In 1991, Cyril, together with a workmate, won a £2,000 first prize in the National Westminster Inventions Award Scheme, The rotational angle measuring device which was entirely Cyril’s idea and design was engineered into a working prototype by his friend and jointly they entered the competition. The prize money was pleasantly received, but having put this into the public domain through the competition, its design in the invention world’s legal terms, became “Prior Art.” Being then publicly known, the new measuring device could not then be patented. Entering the contest was a big mistake, but a lesson learned for the future.

Sometime later, having designed an integral automatic removal system for toilet smells, which was unrelated to any prior employment, Cyril placed this innovation with an invention promotion company, but all he got for their hefty charges was a glossy picture and a general product description together with a small monthly list  of company names and addresses, whom he was required to contact to request their signature to a Non Disclosure Agreement, (NDA). All these contacts however, in the absence of the product detail, proved unresponsive! It seemed a bit of a con job as the majority of the companies appeared to be retailers rather than manufacturers! In desperation, as the patent time-clock was ticking towards procedural deadlines, Cyril visited company representatives at the N.E.C. (National Exhibition Centre) where he gave out copies of his patent application (without asking for NDA’s to be signed). Another big mistake and another invention bit the dust! Learning lessons in this way is both hard and expensive.

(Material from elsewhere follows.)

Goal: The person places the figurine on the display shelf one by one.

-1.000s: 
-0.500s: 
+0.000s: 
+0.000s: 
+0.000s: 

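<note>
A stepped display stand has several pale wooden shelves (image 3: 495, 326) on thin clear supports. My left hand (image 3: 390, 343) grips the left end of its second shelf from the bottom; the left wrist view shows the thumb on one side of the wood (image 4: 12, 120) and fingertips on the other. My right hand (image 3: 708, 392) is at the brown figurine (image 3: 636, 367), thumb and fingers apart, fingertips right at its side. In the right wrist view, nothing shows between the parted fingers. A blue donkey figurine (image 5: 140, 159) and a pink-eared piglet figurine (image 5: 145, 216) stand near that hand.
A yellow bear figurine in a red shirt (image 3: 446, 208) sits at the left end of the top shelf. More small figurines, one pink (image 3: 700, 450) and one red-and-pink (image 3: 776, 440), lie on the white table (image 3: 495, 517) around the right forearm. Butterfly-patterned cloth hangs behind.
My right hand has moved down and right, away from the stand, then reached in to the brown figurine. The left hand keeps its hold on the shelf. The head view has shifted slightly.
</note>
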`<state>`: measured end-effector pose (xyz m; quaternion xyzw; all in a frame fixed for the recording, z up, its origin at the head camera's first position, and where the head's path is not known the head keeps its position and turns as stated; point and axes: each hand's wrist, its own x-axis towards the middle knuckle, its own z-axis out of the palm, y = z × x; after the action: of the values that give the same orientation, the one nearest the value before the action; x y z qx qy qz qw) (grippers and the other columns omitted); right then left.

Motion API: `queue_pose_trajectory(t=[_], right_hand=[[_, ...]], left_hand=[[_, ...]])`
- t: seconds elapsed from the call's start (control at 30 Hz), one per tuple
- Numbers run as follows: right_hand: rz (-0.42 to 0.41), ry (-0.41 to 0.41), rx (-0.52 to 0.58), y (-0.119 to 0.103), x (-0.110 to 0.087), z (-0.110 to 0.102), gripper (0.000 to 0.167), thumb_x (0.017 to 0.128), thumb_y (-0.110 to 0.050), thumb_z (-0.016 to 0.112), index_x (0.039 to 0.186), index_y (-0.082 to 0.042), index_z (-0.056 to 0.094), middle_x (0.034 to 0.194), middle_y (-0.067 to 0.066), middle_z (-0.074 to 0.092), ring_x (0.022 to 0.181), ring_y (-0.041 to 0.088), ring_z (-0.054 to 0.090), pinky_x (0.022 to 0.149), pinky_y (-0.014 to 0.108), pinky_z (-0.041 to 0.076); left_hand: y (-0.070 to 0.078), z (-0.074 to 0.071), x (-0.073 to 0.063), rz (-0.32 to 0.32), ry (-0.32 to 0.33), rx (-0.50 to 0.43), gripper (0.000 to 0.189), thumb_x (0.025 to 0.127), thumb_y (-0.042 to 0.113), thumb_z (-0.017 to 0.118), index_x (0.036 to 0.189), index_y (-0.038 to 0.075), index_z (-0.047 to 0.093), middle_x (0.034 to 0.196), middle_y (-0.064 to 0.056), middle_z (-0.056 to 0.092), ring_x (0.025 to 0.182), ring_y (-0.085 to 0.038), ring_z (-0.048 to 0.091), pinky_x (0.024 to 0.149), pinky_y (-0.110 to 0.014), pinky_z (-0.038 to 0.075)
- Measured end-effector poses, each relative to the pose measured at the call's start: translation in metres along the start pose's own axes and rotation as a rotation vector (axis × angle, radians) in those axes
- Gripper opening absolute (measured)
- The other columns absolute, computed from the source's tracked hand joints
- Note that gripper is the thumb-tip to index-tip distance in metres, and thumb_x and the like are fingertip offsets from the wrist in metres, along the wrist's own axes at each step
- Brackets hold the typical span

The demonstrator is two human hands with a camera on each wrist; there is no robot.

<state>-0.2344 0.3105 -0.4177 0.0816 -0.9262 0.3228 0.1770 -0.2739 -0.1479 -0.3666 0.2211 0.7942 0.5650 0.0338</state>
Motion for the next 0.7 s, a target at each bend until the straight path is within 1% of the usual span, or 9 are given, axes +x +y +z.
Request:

In 2003 and again in 2005, Bernie Ecclestone, the Formula 1 supremo was shocked to find his up-market Mercedes cars balanced on stacks of bricks minus wheels. Following seeing these reports and photographs showing a rather forlorn Bernie standing next to his beautiful cars, Cyril’s next invention idea was born. After considering various methods he hit upon the fact that to remove a wheel, the inescapable lifting action created an oil pressure change in a vehicle's shock absorbers. He used this automatic pressure change to provide an electrical signal to activate the horn and hazard light systems to sound the alarm to scare thieves away as soon as they began raising a car to remove a wheel. Obviously such theft can only be carried out when a driver has parked. So Cyril’s invention could be ideal for modern cars which when left unattended overnight for example, would be safeguarded if left centrally locked. Relying solely upon his efforts he applied to the Intellectual Property Office (IPO) who after taking 4¼ years to assess the matter, finally granted his application in May 2010.

The patent-granted shock absorber invention however was just for protecting cars from wheel theft. As preventing wheel theft was already provided for by other means, such as locking wheel nuts, Cyril then had that “
Eureka” moment as he realised it would have a far wider market if his innovation’s warning effects were improved upon such that it became a high-tech “Alerting Arrangement” for all vehicles. The novelty of the revised innovation being that this would offer the world’s vehicle owners far more timely and thorough protection, as it would immediately alert the owner of a thief’s interference with a vehicle at the very start of a theft attempt by means of telecommunications. The way in which this additional improvement is also novel is that it could remotely, instantly advise an owner of the theft attempt as it was happening. No such early warning system exists to warn a driver/owner or police that an attempt at robbery of the vehicle itself (or just its wheels/contents) is taking place and can also enable the apprehension of criminals in the act at this early stage. The system has protection in place to then either covertly alert, via telecommunications, to the driver/owner or police or sound the horn/hazard alarms together with possible optional audio and video recording capabilities to later use as evidence in a court action. This latter invention vastly improves upon existing methods of alerting of vehicle theft and is all possible due to the earlier granted patent that can simply sense the shock absorber’s oil pressure change. Unfortunately, unknown to Cyril the motor industry is considered notorious for its introspection in that it relies solely upon its internal staff for development of their vehicles and effectively that avenue is generally closed to the small inventor. Another hard lesson!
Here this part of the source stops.